Caregiver’s Good Conscience Law

Arizona's Law

AZ CAREGIVER’S GOOD CONSCIENCE LAW: Ensures immunity for caregivers who uphold dignity for the terminally ill. Providing dignity to those dying by way of certainty, mercy and sanctity is lawful and endearing. Preventing death through artificial life support is abusive and unconscionable. Caregivers who afford dignity to others in good conscience are not to be considered negligent through the medical power of the Hippocratic Oath that implies, first do no harm. Caregivers entrusted with the life and death of a patient shall have the legal protection and ethical empowerment to enact both a good death and dying with dignity without personal and public scrutiny, condemnation or legal prosecution. Patients on the verge of dying would ideally be aware of their medical conditions and ultimate outcomes while receiving necessary palliative care. When a patients’ medical conditions worsen, caregivers are indemnified to pull out all the stops, grant human beings permission to die, provide uncompromising mercy and ease these transitions from humanity to eternity.

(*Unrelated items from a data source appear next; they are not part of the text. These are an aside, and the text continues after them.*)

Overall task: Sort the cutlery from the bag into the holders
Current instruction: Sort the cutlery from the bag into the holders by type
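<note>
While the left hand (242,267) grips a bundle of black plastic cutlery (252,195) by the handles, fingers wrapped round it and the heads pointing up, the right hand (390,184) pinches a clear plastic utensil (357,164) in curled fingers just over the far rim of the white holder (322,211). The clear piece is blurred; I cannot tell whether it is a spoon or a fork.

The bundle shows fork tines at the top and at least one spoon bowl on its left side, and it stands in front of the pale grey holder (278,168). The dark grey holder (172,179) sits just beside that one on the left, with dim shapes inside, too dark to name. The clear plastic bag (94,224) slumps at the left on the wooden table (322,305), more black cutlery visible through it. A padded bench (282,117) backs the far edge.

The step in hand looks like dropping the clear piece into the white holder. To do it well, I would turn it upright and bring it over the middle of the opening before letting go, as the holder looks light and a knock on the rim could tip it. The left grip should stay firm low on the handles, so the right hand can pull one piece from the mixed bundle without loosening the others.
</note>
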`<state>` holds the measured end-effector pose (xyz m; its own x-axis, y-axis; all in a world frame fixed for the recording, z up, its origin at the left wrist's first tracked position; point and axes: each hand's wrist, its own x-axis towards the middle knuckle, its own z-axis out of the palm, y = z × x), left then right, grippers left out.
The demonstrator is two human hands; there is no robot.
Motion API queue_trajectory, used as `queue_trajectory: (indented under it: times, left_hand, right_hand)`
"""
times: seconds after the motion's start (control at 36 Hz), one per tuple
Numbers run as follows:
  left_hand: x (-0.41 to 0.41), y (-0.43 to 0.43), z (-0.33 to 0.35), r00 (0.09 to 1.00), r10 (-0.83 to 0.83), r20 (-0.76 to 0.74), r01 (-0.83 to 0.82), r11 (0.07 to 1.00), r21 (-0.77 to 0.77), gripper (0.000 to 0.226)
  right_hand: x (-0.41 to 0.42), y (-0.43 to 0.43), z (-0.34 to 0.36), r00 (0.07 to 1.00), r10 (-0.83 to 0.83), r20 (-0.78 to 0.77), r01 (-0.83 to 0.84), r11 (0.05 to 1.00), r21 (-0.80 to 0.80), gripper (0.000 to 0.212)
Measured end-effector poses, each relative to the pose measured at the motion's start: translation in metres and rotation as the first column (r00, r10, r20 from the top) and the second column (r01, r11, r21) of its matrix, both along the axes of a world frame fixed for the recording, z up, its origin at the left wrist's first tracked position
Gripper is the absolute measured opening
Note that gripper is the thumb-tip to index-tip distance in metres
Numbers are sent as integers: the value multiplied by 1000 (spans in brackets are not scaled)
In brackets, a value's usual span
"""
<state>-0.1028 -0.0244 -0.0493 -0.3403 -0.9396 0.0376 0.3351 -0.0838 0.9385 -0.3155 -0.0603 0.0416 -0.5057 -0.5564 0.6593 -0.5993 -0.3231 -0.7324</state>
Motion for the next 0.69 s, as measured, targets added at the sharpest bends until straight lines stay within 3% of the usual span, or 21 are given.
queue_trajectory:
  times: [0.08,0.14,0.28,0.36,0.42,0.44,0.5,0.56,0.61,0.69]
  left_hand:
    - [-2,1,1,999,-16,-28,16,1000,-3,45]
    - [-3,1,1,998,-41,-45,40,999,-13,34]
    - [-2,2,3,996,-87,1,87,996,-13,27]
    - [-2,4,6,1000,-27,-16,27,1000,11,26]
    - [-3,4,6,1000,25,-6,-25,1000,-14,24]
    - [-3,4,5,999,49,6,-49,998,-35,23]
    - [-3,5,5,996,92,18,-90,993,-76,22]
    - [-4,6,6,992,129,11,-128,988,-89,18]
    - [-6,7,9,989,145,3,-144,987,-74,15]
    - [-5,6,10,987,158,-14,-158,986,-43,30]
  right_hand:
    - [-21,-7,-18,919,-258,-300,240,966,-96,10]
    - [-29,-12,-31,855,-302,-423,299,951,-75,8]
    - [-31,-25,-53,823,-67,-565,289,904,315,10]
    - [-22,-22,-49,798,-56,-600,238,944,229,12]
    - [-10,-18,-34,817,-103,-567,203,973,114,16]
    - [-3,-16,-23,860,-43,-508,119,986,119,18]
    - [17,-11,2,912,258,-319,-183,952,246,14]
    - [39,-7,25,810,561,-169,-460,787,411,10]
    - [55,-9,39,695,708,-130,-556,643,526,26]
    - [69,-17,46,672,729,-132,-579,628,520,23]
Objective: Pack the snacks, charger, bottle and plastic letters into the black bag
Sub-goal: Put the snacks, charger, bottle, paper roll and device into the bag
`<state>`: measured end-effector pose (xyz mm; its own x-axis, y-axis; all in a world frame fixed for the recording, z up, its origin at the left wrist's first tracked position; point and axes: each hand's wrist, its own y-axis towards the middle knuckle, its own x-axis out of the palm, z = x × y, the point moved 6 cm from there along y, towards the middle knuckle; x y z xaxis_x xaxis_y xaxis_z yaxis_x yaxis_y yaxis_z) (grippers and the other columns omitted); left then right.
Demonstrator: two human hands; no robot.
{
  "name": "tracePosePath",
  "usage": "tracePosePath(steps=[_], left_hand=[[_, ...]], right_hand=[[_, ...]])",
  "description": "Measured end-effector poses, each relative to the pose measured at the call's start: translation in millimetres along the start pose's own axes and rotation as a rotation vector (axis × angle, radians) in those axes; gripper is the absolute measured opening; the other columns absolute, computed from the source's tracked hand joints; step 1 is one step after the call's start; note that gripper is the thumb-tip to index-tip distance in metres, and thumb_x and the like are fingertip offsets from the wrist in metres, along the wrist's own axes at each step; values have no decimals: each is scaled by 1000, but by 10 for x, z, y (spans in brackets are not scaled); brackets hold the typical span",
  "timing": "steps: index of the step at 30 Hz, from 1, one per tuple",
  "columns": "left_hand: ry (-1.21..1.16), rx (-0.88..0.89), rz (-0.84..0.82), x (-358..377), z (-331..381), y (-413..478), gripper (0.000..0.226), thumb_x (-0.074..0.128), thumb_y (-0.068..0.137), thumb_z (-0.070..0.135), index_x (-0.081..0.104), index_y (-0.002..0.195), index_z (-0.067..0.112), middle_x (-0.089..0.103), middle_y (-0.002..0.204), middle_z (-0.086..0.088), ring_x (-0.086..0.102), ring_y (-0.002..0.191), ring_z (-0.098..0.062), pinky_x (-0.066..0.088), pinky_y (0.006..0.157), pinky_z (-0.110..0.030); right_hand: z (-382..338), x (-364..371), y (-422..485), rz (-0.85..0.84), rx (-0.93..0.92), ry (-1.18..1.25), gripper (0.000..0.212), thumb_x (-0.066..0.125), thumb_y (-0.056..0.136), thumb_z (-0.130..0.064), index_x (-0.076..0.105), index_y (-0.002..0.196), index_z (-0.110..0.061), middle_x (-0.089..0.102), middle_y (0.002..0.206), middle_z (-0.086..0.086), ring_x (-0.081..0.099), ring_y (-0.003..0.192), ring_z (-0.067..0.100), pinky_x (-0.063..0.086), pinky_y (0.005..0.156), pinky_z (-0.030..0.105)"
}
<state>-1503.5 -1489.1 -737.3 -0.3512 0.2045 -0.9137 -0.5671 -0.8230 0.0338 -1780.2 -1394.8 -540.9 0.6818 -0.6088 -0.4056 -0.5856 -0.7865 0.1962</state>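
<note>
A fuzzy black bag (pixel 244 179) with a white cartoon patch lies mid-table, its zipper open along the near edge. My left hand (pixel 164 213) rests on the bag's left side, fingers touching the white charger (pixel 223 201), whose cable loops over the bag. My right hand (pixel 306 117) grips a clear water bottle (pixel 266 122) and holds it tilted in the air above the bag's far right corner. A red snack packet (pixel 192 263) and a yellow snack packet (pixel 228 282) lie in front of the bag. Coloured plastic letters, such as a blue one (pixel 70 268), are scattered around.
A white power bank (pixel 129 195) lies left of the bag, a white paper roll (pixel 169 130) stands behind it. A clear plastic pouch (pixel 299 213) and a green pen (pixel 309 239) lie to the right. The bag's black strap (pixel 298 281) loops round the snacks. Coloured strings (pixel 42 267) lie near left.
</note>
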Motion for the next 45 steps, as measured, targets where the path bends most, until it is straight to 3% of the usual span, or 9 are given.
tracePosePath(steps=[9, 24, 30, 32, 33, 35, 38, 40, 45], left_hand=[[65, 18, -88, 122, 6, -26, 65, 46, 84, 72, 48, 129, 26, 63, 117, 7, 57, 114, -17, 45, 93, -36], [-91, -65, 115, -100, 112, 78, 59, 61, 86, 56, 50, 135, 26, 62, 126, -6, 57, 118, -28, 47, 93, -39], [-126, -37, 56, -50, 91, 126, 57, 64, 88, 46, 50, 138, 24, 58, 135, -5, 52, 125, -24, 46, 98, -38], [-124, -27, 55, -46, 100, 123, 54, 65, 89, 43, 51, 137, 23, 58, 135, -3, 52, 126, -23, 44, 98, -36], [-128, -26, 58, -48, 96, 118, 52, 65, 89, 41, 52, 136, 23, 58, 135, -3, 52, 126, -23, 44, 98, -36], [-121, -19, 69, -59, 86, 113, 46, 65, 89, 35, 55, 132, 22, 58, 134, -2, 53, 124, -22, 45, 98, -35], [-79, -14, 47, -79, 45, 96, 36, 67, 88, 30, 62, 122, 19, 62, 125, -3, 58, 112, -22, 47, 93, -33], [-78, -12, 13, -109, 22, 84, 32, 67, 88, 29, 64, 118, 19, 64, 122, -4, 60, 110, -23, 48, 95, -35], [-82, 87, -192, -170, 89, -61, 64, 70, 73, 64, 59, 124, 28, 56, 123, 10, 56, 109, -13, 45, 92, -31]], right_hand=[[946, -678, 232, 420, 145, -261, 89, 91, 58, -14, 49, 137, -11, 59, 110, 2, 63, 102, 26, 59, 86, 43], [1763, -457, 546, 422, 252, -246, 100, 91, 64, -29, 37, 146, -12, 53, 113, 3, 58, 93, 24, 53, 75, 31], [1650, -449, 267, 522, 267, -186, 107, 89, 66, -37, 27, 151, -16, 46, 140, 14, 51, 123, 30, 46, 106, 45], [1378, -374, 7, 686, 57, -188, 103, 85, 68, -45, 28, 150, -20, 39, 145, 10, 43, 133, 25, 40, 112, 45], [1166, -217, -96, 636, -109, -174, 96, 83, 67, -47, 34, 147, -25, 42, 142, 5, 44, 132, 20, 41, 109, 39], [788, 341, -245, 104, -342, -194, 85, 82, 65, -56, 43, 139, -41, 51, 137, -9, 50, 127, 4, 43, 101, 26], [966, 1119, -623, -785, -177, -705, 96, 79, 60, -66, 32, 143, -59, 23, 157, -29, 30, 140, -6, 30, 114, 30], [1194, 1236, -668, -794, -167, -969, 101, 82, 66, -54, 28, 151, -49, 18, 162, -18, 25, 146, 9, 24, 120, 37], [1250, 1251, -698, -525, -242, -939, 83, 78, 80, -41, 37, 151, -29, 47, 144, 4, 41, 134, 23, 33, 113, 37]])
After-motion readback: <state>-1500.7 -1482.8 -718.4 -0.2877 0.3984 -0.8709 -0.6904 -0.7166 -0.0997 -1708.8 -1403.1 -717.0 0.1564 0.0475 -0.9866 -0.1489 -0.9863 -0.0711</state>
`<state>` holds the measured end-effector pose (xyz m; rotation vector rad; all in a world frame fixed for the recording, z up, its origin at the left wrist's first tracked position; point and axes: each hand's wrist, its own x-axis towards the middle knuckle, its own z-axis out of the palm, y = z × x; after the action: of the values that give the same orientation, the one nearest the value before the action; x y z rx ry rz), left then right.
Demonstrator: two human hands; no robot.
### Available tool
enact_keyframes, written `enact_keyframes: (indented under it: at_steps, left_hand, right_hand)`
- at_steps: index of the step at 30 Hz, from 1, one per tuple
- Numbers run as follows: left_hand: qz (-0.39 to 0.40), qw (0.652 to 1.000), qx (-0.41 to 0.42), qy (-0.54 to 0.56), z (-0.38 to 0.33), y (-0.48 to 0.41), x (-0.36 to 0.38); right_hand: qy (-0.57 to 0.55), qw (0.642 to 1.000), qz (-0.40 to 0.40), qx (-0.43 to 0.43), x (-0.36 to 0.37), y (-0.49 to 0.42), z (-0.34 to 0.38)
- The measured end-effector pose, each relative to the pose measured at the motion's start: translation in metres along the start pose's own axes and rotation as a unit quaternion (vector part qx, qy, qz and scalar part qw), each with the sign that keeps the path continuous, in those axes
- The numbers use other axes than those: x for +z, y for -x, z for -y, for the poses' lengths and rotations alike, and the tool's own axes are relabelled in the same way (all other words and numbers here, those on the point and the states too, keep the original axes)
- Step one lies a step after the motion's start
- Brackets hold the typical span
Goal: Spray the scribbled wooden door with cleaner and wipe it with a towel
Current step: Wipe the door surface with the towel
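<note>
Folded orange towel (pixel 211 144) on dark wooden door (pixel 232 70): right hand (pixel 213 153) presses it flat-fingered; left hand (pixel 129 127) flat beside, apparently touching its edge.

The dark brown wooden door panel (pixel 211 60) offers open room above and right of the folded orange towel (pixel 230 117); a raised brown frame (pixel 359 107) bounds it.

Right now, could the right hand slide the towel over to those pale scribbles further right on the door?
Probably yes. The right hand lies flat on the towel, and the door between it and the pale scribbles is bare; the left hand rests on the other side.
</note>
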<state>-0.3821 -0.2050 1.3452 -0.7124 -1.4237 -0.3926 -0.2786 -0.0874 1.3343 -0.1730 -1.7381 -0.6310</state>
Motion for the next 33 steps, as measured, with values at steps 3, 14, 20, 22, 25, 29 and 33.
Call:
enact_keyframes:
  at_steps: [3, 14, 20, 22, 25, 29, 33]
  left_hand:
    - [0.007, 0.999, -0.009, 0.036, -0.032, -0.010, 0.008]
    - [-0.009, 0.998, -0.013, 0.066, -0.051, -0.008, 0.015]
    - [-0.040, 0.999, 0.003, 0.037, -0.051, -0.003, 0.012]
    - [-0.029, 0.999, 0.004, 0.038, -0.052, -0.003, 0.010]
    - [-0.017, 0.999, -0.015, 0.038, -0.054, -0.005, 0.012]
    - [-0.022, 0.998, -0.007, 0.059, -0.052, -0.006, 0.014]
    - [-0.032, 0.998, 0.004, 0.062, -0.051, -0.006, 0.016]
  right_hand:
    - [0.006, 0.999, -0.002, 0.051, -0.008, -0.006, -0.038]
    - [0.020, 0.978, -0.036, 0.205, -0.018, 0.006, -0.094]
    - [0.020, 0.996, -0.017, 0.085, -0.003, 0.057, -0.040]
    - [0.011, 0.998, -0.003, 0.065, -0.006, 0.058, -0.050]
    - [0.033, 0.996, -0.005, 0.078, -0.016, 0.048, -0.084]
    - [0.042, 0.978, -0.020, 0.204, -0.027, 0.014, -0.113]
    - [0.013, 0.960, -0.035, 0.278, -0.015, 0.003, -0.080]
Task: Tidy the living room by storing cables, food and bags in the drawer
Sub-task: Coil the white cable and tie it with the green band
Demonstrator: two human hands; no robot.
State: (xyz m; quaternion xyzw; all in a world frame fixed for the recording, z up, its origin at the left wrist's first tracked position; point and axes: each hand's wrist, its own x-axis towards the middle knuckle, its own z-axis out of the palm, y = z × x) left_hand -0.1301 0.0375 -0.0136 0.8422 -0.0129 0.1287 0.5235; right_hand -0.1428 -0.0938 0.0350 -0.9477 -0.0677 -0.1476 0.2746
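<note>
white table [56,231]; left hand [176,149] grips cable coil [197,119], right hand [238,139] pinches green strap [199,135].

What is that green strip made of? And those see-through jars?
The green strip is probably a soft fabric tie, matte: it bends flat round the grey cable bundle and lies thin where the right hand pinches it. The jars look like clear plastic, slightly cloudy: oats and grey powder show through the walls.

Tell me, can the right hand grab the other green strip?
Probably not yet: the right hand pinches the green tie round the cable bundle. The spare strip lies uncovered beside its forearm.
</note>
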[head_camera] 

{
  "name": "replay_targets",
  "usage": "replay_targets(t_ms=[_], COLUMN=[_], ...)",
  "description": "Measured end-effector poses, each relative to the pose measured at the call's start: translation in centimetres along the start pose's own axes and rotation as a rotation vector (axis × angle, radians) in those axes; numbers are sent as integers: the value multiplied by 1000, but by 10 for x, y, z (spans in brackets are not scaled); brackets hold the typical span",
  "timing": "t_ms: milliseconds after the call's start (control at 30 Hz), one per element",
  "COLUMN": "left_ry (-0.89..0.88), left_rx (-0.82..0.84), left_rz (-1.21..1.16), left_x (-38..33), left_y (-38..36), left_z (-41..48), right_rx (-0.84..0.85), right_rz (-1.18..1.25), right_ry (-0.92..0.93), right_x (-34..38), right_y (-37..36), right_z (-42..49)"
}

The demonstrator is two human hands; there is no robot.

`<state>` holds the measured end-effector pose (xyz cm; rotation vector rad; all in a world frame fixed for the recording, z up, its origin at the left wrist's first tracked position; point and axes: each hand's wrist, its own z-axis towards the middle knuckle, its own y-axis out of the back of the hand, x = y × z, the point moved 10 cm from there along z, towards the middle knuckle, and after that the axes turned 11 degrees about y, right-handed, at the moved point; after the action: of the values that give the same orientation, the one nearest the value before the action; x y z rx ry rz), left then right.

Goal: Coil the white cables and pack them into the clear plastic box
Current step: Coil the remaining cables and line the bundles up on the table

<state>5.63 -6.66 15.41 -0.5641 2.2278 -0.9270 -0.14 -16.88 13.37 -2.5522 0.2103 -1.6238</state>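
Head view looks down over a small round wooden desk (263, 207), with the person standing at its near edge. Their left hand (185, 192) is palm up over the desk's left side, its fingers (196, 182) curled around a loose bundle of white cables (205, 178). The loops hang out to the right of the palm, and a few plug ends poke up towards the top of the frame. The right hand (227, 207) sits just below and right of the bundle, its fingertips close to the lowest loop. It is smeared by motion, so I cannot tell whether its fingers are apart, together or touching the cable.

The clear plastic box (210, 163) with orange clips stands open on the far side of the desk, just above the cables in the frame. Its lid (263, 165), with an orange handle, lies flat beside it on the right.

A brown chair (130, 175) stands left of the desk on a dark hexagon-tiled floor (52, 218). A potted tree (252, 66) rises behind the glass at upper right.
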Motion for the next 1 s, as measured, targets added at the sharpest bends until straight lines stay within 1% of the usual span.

A Modern Version of the Hippocratic Oath
I swear to fulfill, to the best of my ability and judgment, this covenant:
I will respect the hard-won scientific gains of those physicians in whose steps I walk, and gladly share such knowledge as is mine with those who are to follow.
I will apply, for the benefit of the sick, all measures which are required, avoiding those twin traps of overtreatment and therapeutic nihilism.
I will remember that there is art to medicine as well as science, and that warmth, sympathy, and understanding may outweigh the surgeon's knife or the chemist's drug.
I will not be ashamed to say "I know not," nor will I fail to call in my colleagues when the skills of another are needed for a patient's recovery.
I will respect the privacy of my patients, for their problems are not disclosed to me that the world may know. Most especially must I tread with care in matters of life and death. If it is given me to save a life, all thanks.
But it may also be within my power to take a life; this awesome responsibility must be faced with great humbleness and awareness of my own frailty. Above all, I must not play at God.
I will remember that I do not treat a fever chart, a cancerous growth, but a sick human being, whose illness may affect the person's family and economic stability. My responsibility includes these related problems, if I am to care adequately for the sick.
I will prevent disease whenever I can, for prevention is preferable to cure.
I will remember that I remain a member of society, with special obligations to all my fellow human beings, those sound of mind and body as well as the infirm.
If I do not violate this oath, may I enjoy life and art, respected while I live and remembered with affection thereafter. May I always act so as to preserve the finest traditions of my calling and may I long experience the joy of healing those who seek my help.